CRITERIA C: THE CHILD HAS, WITHIN THE 12 MONTHS IMMEDIATELY BEFORE THIS APPLICATION FOR SECURE TREATMENT ON AN OCCASION DIFFERENT FROM THE ONE MENTIONED IN CRITERIA B, CAUSED OR ATTEMPTED TO CAUSE OR BY WORDS OR CONDUCT, MADE SUBSTANTIAL THREAT TO CAUSE SERIOUS BODILY HARM TO HERSELF OR ANOTHER
[56] JS did not dispute that Dr. Nguyen has met her onus to demonstrate that criteria C is met. I find that it is met for the reasons that follow.
[57] JS made several attempts in 2017 to end her life. For example in April 2017 she googled "can you die from an inhaler", and upon learning from the Internet that this was possible, took an impulsive overdose of her asthma inhaler causing heart palpitations. She did not tell anyone nor seek medical attention. She required medical intervention in the form of intravenous potassium for three days.
[58] In June 2017, she had gone to a bridge and contemplated jumping off but did not do so because she was afraid of the pain. On July 29 or 30, 2017, she bought two bottles of Benadryl on a wall from home. She had planned this and searched online where she learned it takes 52 tabs to kill herself. She took between 50 to 60 tabs as well as some other pills she had found including an anti-inflammatory medication. She started to hallucinate and then threw up. She did not tell anyone nor seek any medical attention. On August 21, 2017, she took a planned overdose of 12 tabs of Tylenol with 750 mL of vodka and a cocktail of prescription drugs including Xanax. She did not tell anyone and did not seek medical attention. There is also the suicide attempt on August 23 and 24, 2017, discussed earlier.

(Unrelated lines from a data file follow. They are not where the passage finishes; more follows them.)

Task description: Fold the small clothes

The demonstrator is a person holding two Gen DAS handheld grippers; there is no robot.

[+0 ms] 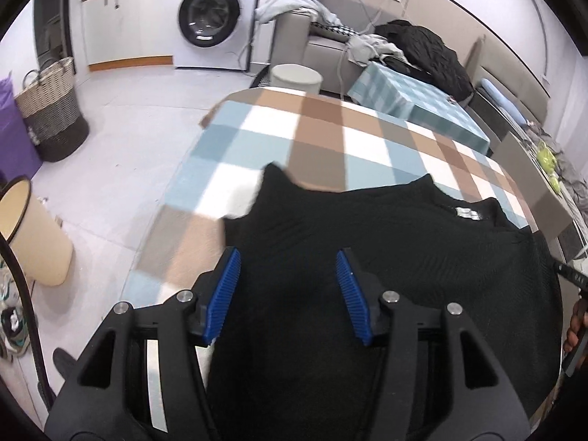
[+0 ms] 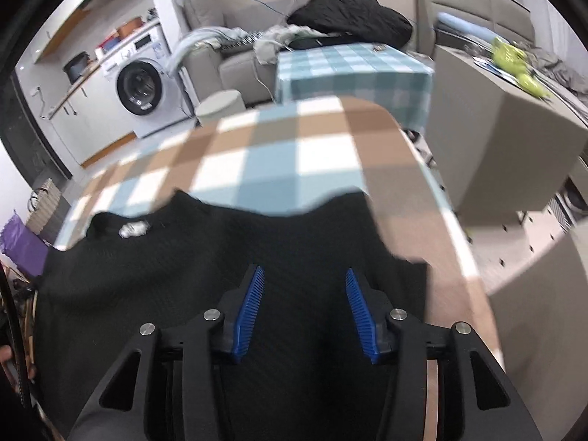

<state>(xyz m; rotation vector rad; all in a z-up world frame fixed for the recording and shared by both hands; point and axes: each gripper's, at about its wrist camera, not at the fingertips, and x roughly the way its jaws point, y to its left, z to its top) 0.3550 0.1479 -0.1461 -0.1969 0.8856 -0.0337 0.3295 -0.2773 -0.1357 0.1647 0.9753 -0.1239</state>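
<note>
I see a black top (image 1: 367,257) lying on the table with the checked cloth (image 1: 294,125), close to the near edge. My left gripper (image 1: 288,275) is over the left part of the top. Its two blue pads (image 1: 224,294) are apart, and nothing is pinched between them; the black cloth just lies under the gap. My right gripper (image 2: 304,297) is over the right part of the same black top (image 2: 220,257). Its blue pads (image 2: 250,308) are apart too, and they do not squeeze anything. The far edge of the top looks wavy and a bit blurry. A small white label (image 2: 134,229) shows near the neck of the top. The far half of the checked cloth (image 2: 275,147) is bare. Behind the table there is a washing machine (image 1: 215,14), a round white stool (image 1: 296,77), and a smaller table with a blue checked cloth (image 1: 415,103). A woven basket (image 1: 51,106) stands on the floor to the left.
</note>
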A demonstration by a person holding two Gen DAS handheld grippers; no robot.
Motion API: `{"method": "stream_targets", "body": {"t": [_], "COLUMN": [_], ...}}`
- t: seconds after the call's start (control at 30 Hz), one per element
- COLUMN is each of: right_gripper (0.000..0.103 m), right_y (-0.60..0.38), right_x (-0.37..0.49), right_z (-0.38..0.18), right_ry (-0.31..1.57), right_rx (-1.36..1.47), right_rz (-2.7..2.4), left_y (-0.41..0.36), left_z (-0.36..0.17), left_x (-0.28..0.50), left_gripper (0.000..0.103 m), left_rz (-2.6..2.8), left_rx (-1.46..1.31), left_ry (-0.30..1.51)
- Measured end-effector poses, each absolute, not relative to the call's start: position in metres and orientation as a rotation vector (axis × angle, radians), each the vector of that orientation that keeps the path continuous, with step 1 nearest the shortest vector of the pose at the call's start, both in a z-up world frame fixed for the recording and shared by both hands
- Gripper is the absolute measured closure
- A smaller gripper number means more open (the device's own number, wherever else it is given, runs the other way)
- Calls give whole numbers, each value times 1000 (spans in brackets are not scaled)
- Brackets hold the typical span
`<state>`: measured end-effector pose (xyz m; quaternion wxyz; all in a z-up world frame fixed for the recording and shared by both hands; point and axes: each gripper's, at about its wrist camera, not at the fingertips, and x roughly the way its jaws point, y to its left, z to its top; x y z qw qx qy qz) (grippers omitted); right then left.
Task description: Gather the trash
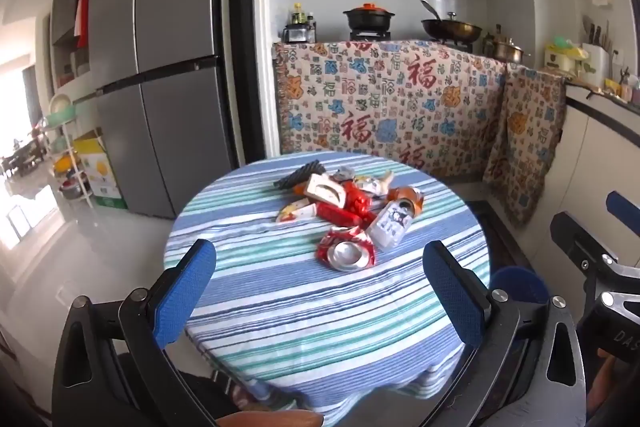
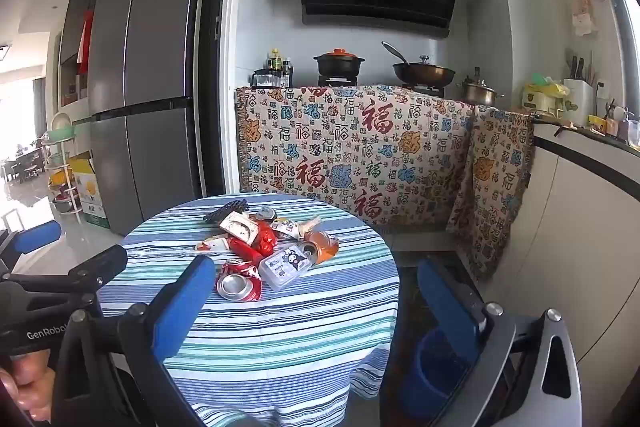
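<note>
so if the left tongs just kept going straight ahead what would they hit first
Probably the crushed red can. The left tongs stand open, angled down over the striped tablecloth, and that can is the nearest piece of the trash pile between the fingers. Depth is unclear, so they might meet the cloth first.

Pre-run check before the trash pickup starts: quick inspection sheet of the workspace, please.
Surface: round table, striped cloth.
Job's things: trash pile mid-table, crushed red can nearest; blue bin on the floor at the table's right.
Clutter: nothing seen besides the trash.
Grippers: left gripper and right gripper open, empty, short of the pile.
Cables: nothing seen.
Surroundings: fridge, cloth-draped stove counter behind.
</note>
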<state>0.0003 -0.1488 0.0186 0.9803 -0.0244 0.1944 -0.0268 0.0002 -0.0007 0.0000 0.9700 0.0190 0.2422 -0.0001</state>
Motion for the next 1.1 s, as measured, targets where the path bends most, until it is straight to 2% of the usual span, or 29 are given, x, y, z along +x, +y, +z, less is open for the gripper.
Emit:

[59] What each of these attempts demonstrate is a persistent desire and intent in the 12 months immediately before this application, to end her life. They also demonstrate her escalating use, in terms of amounts as well as breadth of various substances in terms of their associated harms/lethality.

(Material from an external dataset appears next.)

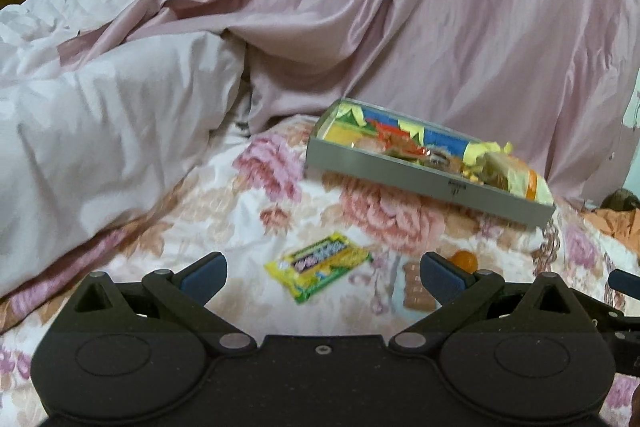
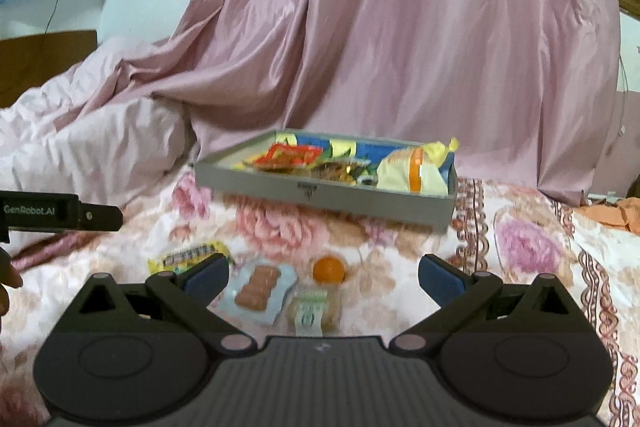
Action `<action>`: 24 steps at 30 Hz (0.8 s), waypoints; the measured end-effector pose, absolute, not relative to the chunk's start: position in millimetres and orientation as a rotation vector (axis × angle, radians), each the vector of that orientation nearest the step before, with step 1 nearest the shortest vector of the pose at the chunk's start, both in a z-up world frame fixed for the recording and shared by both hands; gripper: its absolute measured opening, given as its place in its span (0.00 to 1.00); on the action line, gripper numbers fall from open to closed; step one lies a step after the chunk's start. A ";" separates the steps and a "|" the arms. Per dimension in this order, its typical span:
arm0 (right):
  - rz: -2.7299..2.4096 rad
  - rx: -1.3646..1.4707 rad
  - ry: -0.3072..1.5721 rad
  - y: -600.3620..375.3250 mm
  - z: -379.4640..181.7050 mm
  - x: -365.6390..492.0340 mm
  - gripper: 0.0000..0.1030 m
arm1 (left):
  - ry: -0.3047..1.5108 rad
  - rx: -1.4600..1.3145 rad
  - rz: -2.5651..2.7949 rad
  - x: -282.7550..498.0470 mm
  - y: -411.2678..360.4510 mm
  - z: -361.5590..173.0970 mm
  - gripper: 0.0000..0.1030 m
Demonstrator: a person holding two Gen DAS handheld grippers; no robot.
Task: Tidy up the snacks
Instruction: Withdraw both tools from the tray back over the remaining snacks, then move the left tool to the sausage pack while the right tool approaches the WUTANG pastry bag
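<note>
The grey tray (image 2: 326, 193) sat on the flowered bedspread (image 2: 532, 247) towards the back, up against the hanging pink drape (image 2: 400, 27), and it was already well stocked: a red packet (image 2: 290, 155), a pale yellow bag with an orange stripe (image 2: 416, 173), and a jumble of shiny wrappers between them. So I judged the sorting more than half done. Four snacks were left loose on the bedspread, nearer than the tray: a yellow-green candy bar (image 1: 320, 265), a pale blue packet of brown biscuits (image 2: 258, 289), a small orange ball (image 2: 329, 270) (fruit or sweet, I could not say), and a clear-wrapped cake with a green label (image 2: 314, 311).

The left gripper (image 1: 322, 277) was spread wide with nothing between its blue pads, the candy bar lying on the cloth beyond them. The right gripper (image 2: 322, 277) was just as wide and just as empty, hovering over the biscuit packet, ball and cake.

Much was hard to read. Both views were soft with blur, so no label was legible. The tray's near wall hid whatever lay low inside, and its middle contents ran together. From the left, the right-hand pad covered part of the orange ball and the biscuit packet. The crumpled pale quilt (image 1: 100, 115) might have hidden more.
</note>
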State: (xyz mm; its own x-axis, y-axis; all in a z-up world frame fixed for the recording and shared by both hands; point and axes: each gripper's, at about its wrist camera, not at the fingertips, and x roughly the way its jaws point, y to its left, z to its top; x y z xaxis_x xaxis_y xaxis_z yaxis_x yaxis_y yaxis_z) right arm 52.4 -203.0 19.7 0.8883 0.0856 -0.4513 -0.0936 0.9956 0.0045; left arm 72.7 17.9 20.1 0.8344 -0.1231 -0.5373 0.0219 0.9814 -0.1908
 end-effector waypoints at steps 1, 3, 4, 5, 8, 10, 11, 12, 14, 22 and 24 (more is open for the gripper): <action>0.092 -0.017 0.480 -202.8 17.9 50.6 1.00 | 0.587 -0.176 -0.077 70.5 18.5 18.9 0.99; 0.088 -0.015 0.501 -203.4 15.1 47.8 1.00 | 0.603 -0.168 -0.074 66.7 18.9 15.8 0.99; 0.084 -0.015 0.513 -203.6 13.6 47.7 1.00 | 0.613 -0.162 -0.073 65.3 18.8 14.1 0.99; 0.079 -0.019 0.530 -203.2 11.7 47.5 1.00 | 0.622 -0.156 -0.071 64.2 18.4 12.4 0.99; 0.062 -0.039 0.583 -202.1 3.5 50.3 1.00 | 0.648 -0.133 -0.069 61.4 16.8 6.9 0.99; 0.055 -0.043 0.620 -202.3 -2.9 52.8 1.00 | 0.659 -0.120 -0.068 60.3 15.5 3.9 0.99; 0.053 -0.040 0.635 -202.5 -6.3 53.8 1.00 | 0.663 -0.115 -0.069 59.9 14.9 2.6 0.99; 0.053 -0.036 0.652 -202.7 -9.6 55.0 1.00 | 0.666 -0.110 -0.069 60.0 14.3 1.6 0.99; 0.056 -0.030 0.676 -203.1 -15.7 56.3 1.00 | 0.675 -0.099 -0.071 60.4 12.5 -1.0 0.99; 0.066 -0.028 0.735 -203.4 -31.9 63.5 1.00 | 0.713 -0.066 -0.074 63.5 7.2 -11.7 0.99; 0.068 -0.025 0.744 -204.3 -34.0 67.2 1.00 | 0.726 -0.059 -0.075 66.2 5.7 -14.8 0.99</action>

CRITERIA B: THE CHILD HAS, AS A RESULT OF THE MENTAL DISORDER, WITHIN THE 45 DAYS IMMEDIATELY BEFORE THE CHILD'S ADMISSION AS AN INVOLUNTARY PATIENT TO A PSYCHIATRIC FACILITY UNDER THE MENTAL HEALTH ACT, CAUSED OR ATTEMPTED TO CAUSE SERIOUS BODILY HARM TO HERSELF OR TO ANOTHER PERSON
[60] On October 25, 2017, JS ran away from staff while off the unit on a supervised recreation pass. She went to a bridge with the intent and plan of jumping off it in order to commit suicide. She did not jump. In fact, other than going to the bridge, she made no effort at all to jump.
[61] Dr. Nguyen admitted that JS reported to her that she decided not to jump at the time because she was afraid of the pain. Additionally, a man with a cell phone came by and asked her if she was ok. This scared her. She left the bridge and went to a friend's house. There she smoked marijuana, hoping that it would give her the courage to return to the bridge and jump. She started experiencing psychotic symptoms. The friend called 911. The police ultimately returned JS to the hospital.

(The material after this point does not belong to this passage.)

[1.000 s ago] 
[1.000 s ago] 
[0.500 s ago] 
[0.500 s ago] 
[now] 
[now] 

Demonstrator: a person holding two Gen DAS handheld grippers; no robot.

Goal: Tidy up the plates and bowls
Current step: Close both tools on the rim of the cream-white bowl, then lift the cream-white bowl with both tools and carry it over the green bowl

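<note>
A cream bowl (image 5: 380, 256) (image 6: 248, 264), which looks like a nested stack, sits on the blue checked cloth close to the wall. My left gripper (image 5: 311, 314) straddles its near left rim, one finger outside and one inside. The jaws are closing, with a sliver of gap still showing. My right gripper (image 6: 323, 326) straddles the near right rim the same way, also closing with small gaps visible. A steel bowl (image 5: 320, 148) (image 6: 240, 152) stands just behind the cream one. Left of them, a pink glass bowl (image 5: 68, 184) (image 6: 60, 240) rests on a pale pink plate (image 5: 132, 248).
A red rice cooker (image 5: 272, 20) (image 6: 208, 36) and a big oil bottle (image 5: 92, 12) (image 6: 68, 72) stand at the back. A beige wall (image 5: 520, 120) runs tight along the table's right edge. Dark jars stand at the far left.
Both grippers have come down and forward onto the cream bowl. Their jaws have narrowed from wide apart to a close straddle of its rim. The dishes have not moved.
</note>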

[62] Dr. Nguyen admitted that she let JS' Certificate or Form lapse so that passes into the community could be given to JS. This was on October 6. She did so for several reasons. First, she did not know JS as well as she does now. Second, JS had been a voluntary patient with the strength of the Form as back up, since October 6th. Third, there had been no further attempt to suicide by JS after August 24th. Fourth, JS had been in hospital (first St. Joseph's and then CAMH) for over 1½ months without going out on passes, which is not ideal for teenagers. Fifth, patients on the unit are generally discharged after 4 to 6 weeks. Dr. Nguyen felt it was time for passes into the community in order to determine her suitability for discharge.
[63] When the implied suggestion was put to her that these factors coupled with JS's failure to do anything more than go to the bridge, all indicate low to no real intention to kill herself by jumping from it, Dr. Nguyen disagreed. She admitted that at the time she did not know JS as well as she does now and likely misjudged her lethality to herself.
[64] To ascertain whether what occurred on October 25, 2017 was a real attempt on the part of JS to kill herself by jumping off the bridge, one must look at the totality of the circumstances including the multiple attempts to kill herself that preceded this event, the symptoms of her mental disorders, which drive and fuel her desire to end her life, and what is now known about JS's intention and plan on the day in question. As I have already discussed the suicide attempts which preceded October 25th as well as the symptoms of her disorders, which cause her to want to die, I turn to what JS reported about the incident, all of which indicates serious intent, a plan, and action towards following through with the plan.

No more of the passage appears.